Please retype the material beneath this task exactly, starting with its first line and finishing with the line containing "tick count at".

+++ Collected material +++

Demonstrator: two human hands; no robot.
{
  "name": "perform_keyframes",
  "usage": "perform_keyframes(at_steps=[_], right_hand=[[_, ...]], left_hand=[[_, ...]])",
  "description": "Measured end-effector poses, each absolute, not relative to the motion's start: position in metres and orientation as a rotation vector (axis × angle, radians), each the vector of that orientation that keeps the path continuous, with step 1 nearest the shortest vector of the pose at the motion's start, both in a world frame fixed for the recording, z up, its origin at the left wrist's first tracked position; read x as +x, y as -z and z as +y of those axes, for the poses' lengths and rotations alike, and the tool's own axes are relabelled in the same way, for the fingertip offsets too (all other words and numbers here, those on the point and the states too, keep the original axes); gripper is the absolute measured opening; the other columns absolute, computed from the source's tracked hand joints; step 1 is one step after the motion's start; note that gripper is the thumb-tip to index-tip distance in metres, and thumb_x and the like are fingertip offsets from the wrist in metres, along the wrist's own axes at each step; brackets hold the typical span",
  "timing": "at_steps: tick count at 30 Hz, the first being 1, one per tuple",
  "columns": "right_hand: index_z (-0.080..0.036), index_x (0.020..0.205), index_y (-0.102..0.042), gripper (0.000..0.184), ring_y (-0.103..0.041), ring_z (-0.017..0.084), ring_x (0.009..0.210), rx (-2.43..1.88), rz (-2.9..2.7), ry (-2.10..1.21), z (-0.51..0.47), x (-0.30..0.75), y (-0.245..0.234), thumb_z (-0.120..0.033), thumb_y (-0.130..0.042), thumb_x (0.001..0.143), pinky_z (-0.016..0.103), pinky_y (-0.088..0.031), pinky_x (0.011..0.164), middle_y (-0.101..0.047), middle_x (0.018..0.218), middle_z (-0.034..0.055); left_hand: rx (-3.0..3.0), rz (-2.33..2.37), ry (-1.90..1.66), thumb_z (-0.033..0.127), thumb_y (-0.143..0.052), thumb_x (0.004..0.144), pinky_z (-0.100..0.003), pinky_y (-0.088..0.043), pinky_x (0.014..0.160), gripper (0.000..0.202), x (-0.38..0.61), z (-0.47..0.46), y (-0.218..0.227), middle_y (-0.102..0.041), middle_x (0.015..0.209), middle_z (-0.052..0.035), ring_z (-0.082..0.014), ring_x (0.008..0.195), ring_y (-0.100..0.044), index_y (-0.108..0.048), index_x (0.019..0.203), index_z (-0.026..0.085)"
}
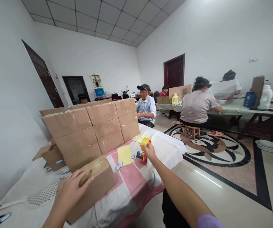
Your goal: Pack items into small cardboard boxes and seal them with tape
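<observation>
My left hand point(73, 186) rests on top of a taped brown cardboard box point(95, 186) at the near edge of the cloth-covered table point(131, 190), fingers curled over its top. My right hand point(150, 151) reaches forward and grips a tape dispenser point(144, 148) with a yellow roll and an orange and blue body, standing on the table. A yellow sheet point(125, 155) with small blue-and-white labels lies between the box and the dispenser.
A stack of sealed brown boxes point(91, 129) stands behind. An open box point(52, 156) sits at the left, a white fly swatter point(31, 199) near me. Several people sit at tables beyond, one on a stool point(192, 130). A basin point(268, 145) lies on the floor.
</observation>
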State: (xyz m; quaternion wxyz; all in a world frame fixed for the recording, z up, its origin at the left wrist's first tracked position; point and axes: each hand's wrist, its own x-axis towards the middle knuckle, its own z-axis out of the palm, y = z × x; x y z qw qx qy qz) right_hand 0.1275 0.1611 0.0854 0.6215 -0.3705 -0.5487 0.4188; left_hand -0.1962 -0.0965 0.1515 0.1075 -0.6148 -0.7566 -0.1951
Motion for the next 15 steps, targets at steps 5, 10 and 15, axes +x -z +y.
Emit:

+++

▶ [Written response]
Demonstrator: two human hands; no robot.
{
  "name": "perform_keyframes",
  "usage": "perform_keyframes(at_steps=[_], right_hand=[[_, ...]], left_hand=[[_, ...]])",
  "description": "Measured end-effector poses, each absolute, not relative to the motion's start: position in metres and orientation as a rotation vector (axis × angle, radians), each the vector of that orientation that keeps the path continuous, with step 1 nearest the shortest vector of the pose at the motion's start, both in a world frame fixed for the recording, z up, its origin at the left wrist's first tracked position; read x as +x, y as -z and z as +y of those axes, for the poses' lengths and rotations alike, and the tool's own axes are relabelled in the same way, for the fingertip offsets too (all other words and numbers here, those on the point and the states too, keep the original axes); gripper is the absolute measured opening; the other columns absolute, computed from the source's tracked hand joints; step 1 is one step after the motion's start; note that gripper is the thumb-tip to index-tip distance in metres, and thumb_x and the like are fingertip offsets from the wrist in metres, along the wrist's own axes at each step; brackets hold the typical span",
  "timing": "at_steps: tick count at 30 Hz, the first being 1, one per tuple",

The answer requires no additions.